▶ WHAT IS NEEDED
Copy out each line below that has the word "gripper" in it.

··· PROVIDED DATA ···

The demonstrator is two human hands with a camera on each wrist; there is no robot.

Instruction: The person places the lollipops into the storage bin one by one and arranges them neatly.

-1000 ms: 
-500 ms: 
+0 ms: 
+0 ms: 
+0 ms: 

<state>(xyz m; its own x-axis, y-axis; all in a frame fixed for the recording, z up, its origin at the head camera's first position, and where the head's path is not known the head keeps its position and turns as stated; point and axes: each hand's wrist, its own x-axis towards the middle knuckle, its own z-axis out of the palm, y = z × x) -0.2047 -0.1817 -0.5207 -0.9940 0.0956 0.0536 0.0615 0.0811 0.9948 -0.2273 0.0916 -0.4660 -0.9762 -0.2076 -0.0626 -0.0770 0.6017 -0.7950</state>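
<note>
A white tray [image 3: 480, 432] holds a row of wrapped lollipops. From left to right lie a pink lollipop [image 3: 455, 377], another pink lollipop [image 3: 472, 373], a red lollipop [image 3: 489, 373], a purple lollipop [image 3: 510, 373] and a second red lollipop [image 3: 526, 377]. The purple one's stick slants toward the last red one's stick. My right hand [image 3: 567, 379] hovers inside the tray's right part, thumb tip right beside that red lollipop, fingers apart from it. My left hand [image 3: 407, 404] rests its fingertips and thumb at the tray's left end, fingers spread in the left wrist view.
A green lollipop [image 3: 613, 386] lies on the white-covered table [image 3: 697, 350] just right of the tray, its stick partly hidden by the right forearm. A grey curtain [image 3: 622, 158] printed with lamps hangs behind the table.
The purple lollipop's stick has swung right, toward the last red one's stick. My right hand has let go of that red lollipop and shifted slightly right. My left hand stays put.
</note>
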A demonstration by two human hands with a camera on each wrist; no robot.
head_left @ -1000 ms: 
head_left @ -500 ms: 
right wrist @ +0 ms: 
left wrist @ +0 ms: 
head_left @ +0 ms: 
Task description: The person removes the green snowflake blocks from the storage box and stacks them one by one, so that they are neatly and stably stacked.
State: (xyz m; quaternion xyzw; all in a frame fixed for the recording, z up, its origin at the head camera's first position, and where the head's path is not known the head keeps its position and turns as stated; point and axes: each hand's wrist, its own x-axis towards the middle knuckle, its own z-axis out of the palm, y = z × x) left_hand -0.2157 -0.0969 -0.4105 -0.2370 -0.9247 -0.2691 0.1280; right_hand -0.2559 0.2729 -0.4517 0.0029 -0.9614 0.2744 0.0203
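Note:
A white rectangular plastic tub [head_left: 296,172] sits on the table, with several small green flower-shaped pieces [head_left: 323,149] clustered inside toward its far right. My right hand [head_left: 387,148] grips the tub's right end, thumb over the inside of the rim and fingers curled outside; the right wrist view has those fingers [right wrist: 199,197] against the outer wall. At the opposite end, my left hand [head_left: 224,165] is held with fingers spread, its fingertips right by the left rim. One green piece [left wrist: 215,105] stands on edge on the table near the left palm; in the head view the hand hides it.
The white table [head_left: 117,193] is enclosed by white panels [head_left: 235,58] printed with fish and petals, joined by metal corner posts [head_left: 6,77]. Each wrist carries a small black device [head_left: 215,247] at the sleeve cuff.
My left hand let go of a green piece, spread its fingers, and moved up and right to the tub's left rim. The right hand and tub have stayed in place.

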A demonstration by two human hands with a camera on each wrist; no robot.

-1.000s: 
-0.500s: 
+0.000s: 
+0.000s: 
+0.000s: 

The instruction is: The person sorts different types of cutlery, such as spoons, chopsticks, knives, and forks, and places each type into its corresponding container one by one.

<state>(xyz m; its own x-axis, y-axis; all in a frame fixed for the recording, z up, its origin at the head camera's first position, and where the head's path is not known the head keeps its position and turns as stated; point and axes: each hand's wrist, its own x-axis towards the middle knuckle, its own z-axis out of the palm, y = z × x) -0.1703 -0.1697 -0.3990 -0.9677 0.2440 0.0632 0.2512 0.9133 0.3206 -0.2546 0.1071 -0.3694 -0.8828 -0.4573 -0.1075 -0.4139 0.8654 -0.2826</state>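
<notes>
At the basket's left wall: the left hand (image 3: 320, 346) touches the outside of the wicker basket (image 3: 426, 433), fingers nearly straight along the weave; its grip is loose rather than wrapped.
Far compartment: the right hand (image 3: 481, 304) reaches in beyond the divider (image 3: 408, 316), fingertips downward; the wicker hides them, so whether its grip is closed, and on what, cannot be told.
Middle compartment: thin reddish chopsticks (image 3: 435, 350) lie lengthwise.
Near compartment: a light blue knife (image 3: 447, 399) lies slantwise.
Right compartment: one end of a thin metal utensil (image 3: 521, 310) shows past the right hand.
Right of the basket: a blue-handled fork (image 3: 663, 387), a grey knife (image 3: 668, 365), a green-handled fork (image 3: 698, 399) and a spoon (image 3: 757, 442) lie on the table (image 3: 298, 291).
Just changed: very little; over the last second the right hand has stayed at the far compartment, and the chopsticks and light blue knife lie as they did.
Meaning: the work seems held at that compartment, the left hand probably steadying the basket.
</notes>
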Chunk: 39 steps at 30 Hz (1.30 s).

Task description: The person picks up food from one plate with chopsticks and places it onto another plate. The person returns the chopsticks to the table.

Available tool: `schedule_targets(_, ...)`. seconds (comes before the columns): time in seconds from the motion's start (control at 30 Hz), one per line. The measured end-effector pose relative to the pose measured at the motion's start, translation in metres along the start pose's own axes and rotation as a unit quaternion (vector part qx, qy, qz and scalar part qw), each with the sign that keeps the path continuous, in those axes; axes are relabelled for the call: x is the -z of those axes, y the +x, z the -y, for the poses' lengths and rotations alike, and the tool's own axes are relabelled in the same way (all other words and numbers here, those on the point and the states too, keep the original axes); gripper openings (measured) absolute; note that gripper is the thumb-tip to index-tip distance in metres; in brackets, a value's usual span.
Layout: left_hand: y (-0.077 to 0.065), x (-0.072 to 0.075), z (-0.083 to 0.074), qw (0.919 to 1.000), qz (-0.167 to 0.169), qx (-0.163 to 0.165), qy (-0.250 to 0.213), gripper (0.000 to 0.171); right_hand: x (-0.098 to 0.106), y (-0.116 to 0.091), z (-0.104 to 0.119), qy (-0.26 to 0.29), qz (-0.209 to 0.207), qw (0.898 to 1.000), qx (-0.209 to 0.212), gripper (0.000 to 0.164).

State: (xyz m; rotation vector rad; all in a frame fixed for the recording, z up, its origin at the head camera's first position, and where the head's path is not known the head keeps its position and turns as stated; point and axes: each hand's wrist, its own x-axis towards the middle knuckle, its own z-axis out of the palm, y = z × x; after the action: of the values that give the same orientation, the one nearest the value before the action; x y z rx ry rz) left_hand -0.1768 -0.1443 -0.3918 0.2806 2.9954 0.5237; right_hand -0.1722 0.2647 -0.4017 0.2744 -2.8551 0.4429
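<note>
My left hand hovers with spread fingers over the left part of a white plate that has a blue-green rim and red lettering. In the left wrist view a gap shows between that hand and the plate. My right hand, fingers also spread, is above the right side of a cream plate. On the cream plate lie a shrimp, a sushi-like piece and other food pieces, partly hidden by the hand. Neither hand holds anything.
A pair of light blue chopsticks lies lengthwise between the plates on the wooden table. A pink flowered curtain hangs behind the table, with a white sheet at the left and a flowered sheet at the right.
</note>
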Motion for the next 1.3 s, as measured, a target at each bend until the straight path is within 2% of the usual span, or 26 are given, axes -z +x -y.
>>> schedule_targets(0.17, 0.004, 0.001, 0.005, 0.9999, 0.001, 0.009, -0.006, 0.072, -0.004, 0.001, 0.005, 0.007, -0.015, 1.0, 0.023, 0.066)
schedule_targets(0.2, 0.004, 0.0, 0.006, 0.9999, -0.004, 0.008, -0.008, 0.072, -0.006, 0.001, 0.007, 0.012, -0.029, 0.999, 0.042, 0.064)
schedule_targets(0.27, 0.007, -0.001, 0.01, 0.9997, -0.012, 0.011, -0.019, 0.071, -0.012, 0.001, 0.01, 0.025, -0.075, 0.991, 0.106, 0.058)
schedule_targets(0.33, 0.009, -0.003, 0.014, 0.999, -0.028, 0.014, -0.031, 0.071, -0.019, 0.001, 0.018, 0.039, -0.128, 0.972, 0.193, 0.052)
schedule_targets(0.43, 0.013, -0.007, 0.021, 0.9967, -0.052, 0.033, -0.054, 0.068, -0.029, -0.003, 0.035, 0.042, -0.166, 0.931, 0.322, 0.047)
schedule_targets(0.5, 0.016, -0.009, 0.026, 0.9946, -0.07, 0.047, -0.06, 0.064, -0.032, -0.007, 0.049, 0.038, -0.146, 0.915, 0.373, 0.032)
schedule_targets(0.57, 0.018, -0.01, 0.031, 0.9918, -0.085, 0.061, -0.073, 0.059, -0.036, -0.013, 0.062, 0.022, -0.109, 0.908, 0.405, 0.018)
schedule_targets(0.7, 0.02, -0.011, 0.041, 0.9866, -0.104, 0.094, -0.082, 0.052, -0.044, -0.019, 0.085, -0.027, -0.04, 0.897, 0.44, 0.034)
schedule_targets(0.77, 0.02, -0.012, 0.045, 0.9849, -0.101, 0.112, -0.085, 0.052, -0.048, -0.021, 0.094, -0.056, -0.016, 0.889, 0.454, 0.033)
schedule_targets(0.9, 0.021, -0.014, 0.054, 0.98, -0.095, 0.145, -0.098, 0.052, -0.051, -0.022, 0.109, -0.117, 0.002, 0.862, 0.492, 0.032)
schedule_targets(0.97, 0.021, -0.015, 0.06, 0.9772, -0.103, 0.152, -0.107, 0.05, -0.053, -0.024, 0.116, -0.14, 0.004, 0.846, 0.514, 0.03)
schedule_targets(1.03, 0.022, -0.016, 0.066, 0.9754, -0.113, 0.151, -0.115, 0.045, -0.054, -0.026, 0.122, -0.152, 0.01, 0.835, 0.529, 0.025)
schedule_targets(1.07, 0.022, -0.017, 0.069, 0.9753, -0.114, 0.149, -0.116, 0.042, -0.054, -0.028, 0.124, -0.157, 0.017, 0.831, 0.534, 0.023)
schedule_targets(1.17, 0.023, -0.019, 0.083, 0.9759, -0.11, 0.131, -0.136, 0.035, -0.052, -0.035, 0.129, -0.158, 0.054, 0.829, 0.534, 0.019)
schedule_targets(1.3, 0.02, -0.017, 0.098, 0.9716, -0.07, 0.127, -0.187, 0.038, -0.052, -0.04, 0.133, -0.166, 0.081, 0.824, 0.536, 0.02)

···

▶ PROBLEM SOLUTION
Available tool: `schedule_targets(_, ...)`. seconds (comes before the columns): time in seconds from the motion's start (control at 30 Hz), one per line. The measured end-effector pose relative to the pose measured at the motion's start, translation in metres along the start pose's own axes and rotation as a unit quaternion (vector part qx, qy, qz and scalar part qw), each with the sign that keeps the path continuous, in those axes; axes are relabelled for the call: x is the -z of those axes, y the +x, z the -y, for the poses' lengths and rotations alike, and the tool's own axes are relabelled in the same way (all other words and numbers here, those on the point and the states too, keep the original axes); gripper openings (measured) absolute; note that gripper is the thumb-tip to index-tip distance in metres; in brackets, a value's usual span.
Layout: left_hand: y (-0.077 to 0.065), x (-0.072 to 0.075), z (-0.083 to 0.074), qw (0.919 to 1.000), qz (-0.167 to 0.169), qx (-0.163 to 0.165), qy (-0.250 to 0.213), gripper (0.000 to 0.171); right_hand: x (-0.098 to 0.106), y (-0.116 to 0.091), z (-0.104 to 0.119), qy (-0.26 to 0.29), qz (-0.209 to 0.207), qw (0.898 to 1.000), qx (-0.209 to 0.212), gripper (0.000 to 0.164).

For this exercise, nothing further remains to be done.